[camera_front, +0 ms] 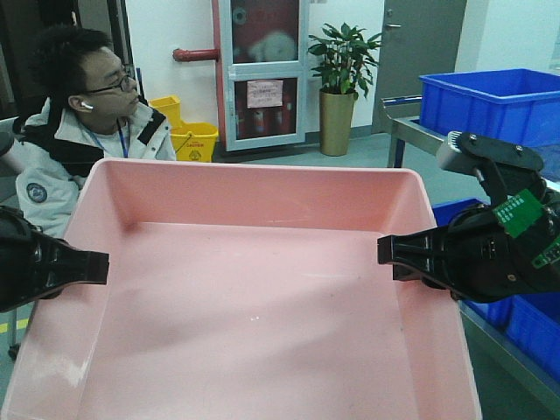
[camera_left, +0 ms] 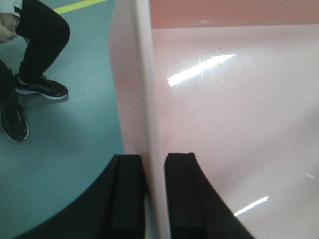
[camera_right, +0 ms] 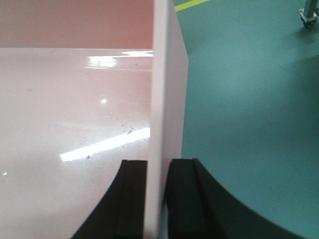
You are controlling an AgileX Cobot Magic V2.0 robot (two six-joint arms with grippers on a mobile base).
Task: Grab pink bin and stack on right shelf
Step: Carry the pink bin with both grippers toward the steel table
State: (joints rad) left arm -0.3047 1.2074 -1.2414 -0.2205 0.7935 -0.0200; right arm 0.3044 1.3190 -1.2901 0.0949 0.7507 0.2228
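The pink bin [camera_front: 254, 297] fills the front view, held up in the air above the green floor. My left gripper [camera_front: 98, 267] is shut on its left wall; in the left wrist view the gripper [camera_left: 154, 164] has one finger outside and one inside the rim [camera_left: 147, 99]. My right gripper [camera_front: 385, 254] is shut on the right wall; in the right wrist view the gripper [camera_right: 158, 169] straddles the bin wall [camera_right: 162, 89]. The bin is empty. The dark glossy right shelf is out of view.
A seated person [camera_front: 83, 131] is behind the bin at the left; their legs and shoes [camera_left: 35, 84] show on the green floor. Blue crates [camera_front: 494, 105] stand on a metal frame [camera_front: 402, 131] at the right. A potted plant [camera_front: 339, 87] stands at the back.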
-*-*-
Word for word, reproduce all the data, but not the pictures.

RESULT –
[camera_front, +0 ms] 
[camera_left, +0 ms] 
[camera_right, +0 ms] 
You are controlling an AgileX Cobot Magic V2.0 robot (two six-joint arms with grippers on a mobile base).
Task: Grab pink bin and stack on right shelf
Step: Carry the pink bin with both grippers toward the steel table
State: (joints rad) left arm -0.3047 1.2074 -1.2414 -0.2205 0.7935 -0.0200; right arm 0.3044 1.3190 -1.2901 0.0949 0.7507 0.2228
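The pink bin [camera_front: 254, 297] fills the front view, held up in the air above the green floor. My left gripper [camera_front: 98, 267] is shut on its left wall; in the left wrist view the gripper [camera_left: 154, 164] has one finger outside and one inside the rim [camera_left: 147, 99]. My right gripper [camera_front: 385, 254] is shut on the right wall; in the right wrist view the gripper [camera_right: 158, 169] straddles the bin wall [camera_right: 162, 89]. The bin is empty. The dark glossy right shelf is out of view.
A seated person [camera_front: 83, 131] is behind the bin at the left; their legs and shoes [camera_left: 35, 84] show on the green floor. Blue crates [camera_front: 494, 105] stand on a metal frame [camera_front: 402, 131] at the right. A potted plant [camera_front: 339, 87] stands at the back.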

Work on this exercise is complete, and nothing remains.